Somatostatin: an endogenous peptide in the toad urinary bladder inhibits vasopressin-stimulated water flow.

Abstract
Somatostatin (somatotropin release-inhibiting factor; SRIF) is a tetradecapeptide present in brain, pancreas, gastrointestinal tract and thyroid that inhibits the secretion or action of several hormones in these tissues. The toad urinary bladder contains concentrations of endogenous somatostatin (8.0 pg/.mu.g protein) comparable to those found in the mammalian pancreas and gastrointestinal tract. To determine if somatostatin directly alters the action of vasopressin the effects of this polypeptide on vasopressin-stimulated transport processes in the toad urinary bladder were studied in vitro.
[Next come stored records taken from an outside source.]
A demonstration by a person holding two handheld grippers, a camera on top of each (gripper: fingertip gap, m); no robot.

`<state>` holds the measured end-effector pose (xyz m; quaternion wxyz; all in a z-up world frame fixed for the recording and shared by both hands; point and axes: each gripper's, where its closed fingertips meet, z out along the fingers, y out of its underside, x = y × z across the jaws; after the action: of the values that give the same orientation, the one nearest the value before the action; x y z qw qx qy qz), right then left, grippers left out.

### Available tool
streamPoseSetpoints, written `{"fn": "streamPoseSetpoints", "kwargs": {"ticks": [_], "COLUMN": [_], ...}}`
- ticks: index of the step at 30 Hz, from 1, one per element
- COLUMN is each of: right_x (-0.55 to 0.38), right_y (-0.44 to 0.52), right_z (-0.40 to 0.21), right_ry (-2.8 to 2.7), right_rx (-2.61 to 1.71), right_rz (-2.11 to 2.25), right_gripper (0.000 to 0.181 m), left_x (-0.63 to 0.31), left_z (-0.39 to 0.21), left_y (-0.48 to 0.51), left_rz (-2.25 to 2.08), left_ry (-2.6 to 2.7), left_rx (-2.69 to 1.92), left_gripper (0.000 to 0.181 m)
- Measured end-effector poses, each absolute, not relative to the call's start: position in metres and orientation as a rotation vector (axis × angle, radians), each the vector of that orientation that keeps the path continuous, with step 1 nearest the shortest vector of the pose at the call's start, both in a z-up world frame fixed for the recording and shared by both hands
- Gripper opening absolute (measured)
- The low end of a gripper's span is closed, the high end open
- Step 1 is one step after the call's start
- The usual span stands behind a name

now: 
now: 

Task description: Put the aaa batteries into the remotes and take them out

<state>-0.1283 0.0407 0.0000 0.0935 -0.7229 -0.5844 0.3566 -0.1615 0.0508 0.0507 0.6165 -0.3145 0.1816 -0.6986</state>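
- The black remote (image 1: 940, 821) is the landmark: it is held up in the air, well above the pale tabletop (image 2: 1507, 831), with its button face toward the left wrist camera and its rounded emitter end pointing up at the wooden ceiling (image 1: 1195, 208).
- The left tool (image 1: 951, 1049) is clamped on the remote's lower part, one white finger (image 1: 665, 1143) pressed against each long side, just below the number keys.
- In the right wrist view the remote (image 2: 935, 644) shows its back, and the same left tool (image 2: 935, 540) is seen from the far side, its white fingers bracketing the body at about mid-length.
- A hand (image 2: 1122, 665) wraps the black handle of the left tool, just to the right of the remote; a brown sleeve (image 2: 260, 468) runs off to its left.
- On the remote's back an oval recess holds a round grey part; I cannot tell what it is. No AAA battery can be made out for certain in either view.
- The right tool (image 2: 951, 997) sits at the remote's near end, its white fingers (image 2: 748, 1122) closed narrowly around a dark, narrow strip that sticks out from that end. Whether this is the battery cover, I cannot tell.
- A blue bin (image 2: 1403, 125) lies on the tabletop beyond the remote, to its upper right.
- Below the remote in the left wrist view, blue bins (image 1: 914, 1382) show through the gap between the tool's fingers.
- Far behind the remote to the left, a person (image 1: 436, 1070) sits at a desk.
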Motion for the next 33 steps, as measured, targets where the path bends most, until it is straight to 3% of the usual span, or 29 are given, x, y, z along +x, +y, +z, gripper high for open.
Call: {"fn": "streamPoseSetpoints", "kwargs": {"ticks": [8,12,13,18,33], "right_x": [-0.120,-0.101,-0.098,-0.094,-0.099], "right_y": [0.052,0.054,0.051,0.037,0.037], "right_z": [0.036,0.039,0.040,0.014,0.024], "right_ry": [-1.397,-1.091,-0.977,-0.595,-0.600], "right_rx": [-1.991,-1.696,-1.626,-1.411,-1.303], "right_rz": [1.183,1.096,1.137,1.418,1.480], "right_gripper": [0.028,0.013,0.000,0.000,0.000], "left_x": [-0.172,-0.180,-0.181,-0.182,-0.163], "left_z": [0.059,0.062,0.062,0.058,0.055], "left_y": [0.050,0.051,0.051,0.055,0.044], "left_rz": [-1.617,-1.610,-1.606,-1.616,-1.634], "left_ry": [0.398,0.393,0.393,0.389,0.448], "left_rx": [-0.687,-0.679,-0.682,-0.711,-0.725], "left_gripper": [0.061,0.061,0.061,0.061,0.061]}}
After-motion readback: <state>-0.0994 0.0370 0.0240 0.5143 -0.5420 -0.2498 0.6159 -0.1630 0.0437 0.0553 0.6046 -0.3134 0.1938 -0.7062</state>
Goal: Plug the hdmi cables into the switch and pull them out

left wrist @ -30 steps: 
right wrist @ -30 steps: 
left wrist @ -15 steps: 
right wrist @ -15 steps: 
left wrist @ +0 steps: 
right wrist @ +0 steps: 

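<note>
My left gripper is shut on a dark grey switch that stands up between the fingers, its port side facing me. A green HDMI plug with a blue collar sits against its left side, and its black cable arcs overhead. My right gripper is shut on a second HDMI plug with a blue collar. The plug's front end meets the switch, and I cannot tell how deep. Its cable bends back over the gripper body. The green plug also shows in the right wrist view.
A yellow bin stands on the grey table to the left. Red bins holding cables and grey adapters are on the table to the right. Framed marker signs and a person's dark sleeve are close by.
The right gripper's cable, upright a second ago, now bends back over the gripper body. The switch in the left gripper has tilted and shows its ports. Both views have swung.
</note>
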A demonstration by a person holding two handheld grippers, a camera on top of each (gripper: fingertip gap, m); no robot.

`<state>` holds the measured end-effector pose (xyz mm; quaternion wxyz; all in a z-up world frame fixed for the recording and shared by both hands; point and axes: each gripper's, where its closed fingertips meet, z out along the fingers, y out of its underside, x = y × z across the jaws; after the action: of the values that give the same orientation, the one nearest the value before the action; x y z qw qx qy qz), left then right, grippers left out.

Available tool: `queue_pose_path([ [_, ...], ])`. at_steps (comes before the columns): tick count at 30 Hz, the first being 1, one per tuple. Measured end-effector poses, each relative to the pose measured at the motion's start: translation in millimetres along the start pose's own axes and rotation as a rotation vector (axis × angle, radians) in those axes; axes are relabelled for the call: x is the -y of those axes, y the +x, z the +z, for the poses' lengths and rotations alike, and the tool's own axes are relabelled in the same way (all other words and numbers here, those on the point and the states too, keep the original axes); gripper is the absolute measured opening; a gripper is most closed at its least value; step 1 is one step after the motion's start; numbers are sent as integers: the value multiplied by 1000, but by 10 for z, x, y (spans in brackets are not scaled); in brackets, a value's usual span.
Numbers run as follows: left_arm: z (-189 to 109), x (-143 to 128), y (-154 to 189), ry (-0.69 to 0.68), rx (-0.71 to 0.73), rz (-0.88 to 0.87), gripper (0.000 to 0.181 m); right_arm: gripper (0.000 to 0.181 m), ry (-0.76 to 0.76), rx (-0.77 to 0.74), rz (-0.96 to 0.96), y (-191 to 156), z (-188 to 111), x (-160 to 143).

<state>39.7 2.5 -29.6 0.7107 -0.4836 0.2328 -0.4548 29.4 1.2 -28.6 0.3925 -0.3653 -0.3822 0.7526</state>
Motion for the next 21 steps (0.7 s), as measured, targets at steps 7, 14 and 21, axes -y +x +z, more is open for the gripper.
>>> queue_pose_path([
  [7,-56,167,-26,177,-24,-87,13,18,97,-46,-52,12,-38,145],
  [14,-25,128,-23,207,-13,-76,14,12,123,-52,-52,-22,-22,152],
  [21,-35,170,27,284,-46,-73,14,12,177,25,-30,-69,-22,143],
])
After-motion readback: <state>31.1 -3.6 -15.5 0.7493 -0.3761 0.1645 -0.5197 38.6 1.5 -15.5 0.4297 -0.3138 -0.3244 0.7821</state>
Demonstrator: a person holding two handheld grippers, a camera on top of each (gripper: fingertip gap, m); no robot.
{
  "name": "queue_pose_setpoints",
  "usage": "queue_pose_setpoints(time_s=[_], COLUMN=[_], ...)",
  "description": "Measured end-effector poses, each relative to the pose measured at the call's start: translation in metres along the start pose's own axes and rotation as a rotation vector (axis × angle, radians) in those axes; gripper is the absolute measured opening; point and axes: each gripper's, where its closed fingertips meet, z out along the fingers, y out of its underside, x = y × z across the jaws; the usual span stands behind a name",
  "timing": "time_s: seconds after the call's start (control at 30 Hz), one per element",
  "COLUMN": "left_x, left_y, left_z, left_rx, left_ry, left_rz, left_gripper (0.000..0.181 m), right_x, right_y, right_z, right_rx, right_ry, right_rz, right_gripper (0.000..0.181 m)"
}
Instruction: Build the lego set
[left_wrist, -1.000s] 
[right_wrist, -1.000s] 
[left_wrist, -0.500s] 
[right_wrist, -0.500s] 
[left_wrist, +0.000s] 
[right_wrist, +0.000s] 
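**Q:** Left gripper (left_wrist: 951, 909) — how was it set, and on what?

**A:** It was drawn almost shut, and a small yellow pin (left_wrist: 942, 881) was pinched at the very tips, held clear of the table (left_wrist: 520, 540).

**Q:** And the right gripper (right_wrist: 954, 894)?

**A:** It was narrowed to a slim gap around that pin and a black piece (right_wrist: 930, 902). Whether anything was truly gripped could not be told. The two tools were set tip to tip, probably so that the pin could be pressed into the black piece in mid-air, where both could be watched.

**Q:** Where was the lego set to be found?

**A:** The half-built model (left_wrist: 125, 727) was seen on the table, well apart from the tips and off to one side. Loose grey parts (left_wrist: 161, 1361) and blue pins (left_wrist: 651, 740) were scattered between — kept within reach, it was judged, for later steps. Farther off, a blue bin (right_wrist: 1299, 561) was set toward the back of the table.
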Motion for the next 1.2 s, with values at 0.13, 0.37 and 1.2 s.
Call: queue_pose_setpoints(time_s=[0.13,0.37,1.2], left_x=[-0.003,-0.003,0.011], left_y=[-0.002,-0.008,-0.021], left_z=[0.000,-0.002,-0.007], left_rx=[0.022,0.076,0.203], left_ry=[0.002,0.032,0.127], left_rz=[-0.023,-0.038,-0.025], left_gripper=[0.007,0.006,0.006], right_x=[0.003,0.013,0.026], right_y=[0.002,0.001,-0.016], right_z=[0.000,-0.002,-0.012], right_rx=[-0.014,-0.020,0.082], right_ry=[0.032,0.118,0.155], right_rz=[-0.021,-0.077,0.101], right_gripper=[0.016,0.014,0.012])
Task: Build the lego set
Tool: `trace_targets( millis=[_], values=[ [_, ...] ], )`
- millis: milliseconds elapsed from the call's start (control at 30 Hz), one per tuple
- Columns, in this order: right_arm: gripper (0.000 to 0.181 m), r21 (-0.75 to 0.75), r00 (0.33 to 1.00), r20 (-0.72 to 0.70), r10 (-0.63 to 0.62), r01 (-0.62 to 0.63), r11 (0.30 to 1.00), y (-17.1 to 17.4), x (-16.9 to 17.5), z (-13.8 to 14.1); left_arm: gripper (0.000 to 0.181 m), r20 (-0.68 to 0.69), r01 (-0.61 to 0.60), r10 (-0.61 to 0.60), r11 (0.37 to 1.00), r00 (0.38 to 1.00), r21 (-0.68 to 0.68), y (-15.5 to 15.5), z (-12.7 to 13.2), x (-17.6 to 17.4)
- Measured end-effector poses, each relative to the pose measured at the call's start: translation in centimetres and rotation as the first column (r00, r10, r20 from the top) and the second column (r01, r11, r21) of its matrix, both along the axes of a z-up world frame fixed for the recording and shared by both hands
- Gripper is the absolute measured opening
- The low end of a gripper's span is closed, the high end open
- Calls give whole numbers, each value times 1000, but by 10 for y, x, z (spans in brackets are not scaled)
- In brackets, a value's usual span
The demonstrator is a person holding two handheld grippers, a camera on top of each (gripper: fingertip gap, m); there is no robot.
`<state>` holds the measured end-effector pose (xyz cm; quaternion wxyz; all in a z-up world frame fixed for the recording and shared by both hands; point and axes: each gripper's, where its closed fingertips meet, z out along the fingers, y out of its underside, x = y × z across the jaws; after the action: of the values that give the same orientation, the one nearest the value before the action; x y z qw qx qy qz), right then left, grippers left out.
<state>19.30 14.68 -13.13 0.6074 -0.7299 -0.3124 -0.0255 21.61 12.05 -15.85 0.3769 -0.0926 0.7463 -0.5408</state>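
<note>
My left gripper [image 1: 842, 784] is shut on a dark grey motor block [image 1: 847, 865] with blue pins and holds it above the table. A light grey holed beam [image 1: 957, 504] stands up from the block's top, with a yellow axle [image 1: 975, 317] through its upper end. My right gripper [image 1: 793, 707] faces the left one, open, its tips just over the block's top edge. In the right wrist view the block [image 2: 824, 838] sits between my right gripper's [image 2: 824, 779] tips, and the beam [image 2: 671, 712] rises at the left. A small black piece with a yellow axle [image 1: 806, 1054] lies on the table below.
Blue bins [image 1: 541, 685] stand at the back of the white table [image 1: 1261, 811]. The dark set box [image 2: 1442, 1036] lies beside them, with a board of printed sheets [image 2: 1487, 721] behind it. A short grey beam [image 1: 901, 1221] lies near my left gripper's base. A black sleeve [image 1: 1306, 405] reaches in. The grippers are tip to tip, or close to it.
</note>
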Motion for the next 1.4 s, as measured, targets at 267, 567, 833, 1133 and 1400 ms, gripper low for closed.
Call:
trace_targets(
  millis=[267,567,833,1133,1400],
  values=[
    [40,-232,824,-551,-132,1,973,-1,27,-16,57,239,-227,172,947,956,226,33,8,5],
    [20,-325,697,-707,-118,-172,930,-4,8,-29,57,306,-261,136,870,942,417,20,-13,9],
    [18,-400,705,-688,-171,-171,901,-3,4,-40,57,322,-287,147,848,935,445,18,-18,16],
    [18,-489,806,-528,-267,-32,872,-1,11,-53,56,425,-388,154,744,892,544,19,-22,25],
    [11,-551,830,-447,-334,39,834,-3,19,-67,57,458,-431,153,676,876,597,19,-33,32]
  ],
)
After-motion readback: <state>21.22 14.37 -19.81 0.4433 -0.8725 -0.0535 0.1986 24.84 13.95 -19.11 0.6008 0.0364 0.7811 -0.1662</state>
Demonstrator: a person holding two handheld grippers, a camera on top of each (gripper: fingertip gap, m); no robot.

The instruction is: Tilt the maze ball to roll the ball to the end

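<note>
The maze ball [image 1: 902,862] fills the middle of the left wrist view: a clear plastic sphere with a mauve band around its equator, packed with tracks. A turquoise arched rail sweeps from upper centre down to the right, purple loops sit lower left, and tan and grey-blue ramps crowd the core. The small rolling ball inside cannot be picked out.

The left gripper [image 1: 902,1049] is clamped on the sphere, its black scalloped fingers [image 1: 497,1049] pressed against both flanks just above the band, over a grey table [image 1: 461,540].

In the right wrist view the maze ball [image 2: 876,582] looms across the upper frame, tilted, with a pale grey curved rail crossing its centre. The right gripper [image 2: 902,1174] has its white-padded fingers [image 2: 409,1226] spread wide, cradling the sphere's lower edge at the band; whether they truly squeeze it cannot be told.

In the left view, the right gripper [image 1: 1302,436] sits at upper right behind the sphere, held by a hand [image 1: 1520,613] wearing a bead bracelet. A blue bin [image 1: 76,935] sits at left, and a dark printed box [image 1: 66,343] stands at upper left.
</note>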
Somtostatin produced a dose-dependent, reversible inhibition of vasopressin-stimulated osmotic H2O flow; it inhibited theophylline-stimulated H2O flow but not the H2O flow stimulated by 8-p-chlorophenylthio cAMP. The data are consistent with an inhibition of both basal and hormone-stimulated adenylate cyclase. Vasopressin-stimulated short circuit current was not inhibited by somatostatin. Direct evidence is provided for an effect of somatostatin on hormone-modulated epithelial transport in tissues other than the gastrointestinal tract. Endogenous somatostatin may function as a local regulator of the cellular action of vasopressin on osmotic H2O flow.